Rheumatoid arthritis (RA) is one of the most common chronic inflammatory diseases, which can cause joint damage and even disability (Smolen, Aletaha & McInnes, 2016). In recent years, the global prevalence of RA has been continuously increasing. In China, the prevalence of RA is approximately 0.28% (Finckh et al., 2022). As RA cannot be completely cured, “disease improvement” has become an important prognostic indicator, and quality of life (QoL) is one of the most important indicators (Smolen et al., 2020).

In the pathology of RA, cytokines such as IL-1, TNF-alpha, and IL-6 are secreted, which can enter the brain and disrupt the metabolism of monoamine neurotransmitters, affecting normal neurological and cognitive functions and promoting depressive symptoms (Liu, Ho, & Mak, 2012; Pan et al., 2011). RA and depressive symptoms have been found to interact in a large longitudinal study, and RA patients with depressive symptoms have lower QoL scores (Lu et al., 2016; Matcham et al., 2014; Tański, Szalonka, & Tomasiewicz, 2022). Network analysis has shifted from studying individual groups to comparing the network structure of different subgroups (Van Borkulo et al., 2015). In a study of obesity patients, differences were found between the QoL network structures of patients with low and high physical performance (Dalle Grave et al., 2020). However, no study has explored whether there are differences in the network structure of QoL between RA patients with and without depressive symptoms.

According to EULAR guidelines, “remission” is the primary treatment target for RA patients. When “remission” is not feasible, “low disease activity” is accepted to inhibit disease progression (Smolen et al., 2023). However, the remission rate for RA patients is relatively low, approximately 5%–45% (Ajeganova & Huizinga, 2017).
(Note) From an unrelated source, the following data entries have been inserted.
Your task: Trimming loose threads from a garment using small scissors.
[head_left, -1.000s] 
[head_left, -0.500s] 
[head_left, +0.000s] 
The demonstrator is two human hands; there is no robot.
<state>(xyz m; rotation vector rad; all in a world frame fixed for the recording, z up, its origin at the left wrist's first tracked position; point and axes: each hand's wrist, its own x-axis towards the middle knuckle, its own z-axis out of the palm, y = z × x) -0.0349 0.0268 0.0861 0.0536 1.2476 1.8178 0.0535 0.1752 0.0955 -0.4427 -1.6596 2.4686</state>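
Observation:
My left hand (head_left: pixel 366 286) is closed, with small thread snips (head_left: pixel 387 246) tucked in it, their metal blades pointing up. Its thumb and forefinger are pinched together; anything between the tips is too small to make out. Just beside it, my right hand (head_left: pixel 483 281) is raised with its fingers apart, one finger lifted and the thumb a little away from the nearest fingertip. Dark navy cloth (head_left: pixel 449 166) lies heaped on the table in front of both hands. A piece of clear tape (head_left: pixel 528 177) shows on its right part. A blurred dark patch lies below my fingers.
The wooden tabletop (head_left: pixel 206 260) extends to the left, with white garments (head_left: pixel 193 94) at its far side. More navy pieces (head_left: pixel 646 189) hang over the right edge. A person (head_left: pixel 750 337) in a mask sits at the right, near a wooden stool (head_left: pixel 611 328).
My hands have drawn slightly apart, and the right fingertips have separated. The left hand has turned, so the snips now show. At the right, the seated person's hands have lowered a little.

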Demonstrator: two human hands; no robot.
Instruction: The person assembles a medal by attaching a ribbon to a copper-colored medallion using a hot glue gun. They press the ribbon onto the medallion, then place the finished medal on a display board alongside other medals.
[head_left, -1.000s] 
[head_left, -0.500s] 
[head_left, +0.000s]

A study in Ireland indicates that RA patients who achieve clinical remission or low disease activity have significantly higher QoL scores than those with moderate or high disease activity (Murphy et al., 2024). The same conclusion has been validated in the Portuguese population (Rosa-Gonçalves, Bernardes & Costa, 2018). These studies assess the QoL as a single, unified structure. In fact, the QoL is made up of several domains (Matcham et al., 2014). The complex relationship between disease activity and these domains is still unclear.

In addition, it may be difficult to accurately assess the relationship between disease activity and QoL because of the strong correlation between QoL domains (Koh et al., 2006). Most previous studies have considered QoL as a single overall construct and have not considered correlations between QoL domains (Bai et al., 2023; Zhang et al., 2023). This makes it difficult to assess the impact of disease activity on different domains of QoL in RA patients based on previous research. Network analysis can control the correlation impact between QoL domains and identify the related domains to disease activity (Bai et al., 2023; Takahashi et al., 2023).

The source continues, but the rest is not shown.